_DATA LISTING_.
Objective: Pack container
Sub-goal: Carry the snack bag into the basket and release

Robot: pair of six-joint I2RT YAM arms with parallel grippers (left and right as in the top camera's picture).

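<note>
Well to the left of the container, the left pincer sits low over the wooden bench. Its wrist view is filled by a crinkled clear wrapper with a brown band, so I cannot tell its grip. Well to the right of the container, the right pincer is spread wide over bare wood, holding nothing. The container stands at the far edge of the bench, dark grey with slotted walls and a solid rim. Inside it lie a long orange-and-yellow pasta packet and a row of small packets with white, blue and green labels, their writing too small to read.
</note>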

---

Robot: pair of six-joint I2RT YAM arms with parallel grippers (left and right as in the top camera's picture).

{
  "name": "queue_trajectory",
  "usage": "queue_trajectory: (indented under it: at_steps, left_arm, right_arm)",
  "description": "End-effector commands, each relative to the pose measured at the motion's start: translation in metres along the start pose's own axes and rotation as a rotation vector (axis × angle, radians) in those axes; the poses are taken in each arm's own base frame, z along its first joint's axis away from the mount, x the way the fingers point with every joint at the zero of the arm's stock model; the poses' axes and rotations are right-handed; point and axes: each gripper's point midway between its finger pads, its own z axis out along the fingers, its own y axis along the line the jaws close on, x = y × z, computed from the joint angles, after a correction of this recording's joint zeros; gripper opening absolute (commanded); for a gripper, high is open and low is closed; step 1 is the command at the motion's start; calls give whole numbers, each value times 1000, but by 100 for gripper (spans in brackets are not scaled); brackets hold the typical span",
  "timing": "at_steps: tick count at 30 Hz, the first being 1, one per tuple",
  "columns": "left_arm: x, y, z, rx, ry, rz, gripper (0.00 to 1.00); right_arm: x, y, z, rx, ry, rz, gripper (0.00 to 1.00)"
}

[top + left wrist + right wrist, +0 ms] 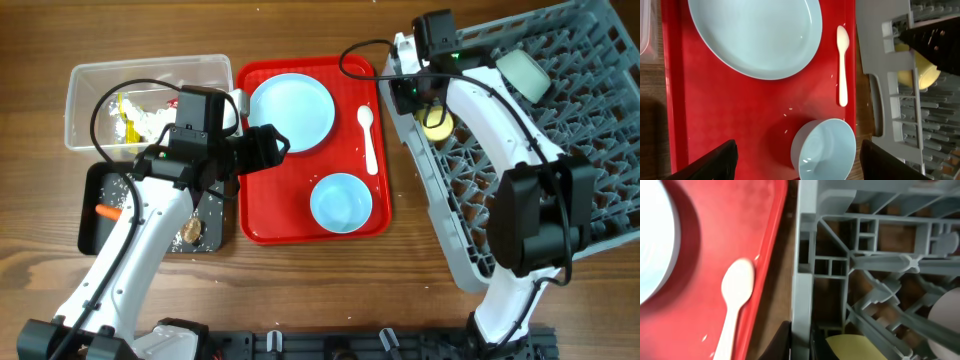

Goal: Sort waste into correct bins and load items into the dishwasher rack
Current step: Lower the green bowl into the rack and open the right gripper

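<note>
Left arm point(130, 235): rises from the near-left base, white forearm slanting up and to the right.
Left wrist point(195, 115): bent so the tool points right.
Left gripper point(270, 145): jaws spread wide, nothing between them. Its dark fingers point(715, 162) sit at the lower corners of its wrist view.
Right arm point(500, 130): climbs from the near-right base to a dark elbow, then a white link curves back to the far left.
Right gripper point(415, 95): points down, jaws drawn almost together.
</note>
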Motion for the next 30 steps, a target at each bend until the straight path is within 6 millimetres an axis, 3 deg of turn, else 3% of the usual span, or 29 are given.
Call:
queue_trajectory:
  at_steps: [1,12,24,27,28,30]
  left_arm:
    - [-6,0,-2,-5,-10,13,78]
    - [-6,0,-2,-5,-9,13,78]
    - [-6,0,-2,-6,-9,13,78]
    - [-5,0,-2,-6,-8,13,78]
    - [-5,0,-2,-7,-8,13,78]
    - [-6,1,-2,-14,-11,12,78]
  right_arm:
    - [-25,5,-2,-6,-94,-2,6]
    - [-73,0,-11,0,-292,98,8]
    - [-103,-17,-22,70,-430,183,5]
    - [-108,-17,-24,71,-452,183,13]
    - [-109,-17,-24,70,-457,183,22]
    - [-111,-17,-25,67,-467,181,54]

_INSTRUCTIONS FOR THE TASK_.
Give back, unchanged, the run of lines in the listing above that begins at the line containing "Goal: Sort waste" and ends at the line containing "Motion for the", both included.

_PROBLEM SOLUTION_.
Goal: Sort waste into correct bins and load items into the dishwasher rack
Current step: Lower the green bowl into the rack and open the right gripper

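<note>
Left arm point(130, 235): rises from the near-left base, white forearm slanting up and to the right.
Left wrist point(195, 115): bent so the tool points right.
Left gripper point(270, 145): jaws spread wide, nothing between them. Its dark fingers point(715, 162) sit at the lower corners of its wrist view.
Right arm point(500, 130): climbs from the near-right base to a dark elbow, then a white link curves back to the far left.
Right gripper point(415, 95): points down, jaws drawn almost together.
</note>
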Motion for the next 30 steps, a target at each bend until the straight path is within 6 millimetres an axis, 3 deg of turn, else 3% of the usual span, or 29 are given.

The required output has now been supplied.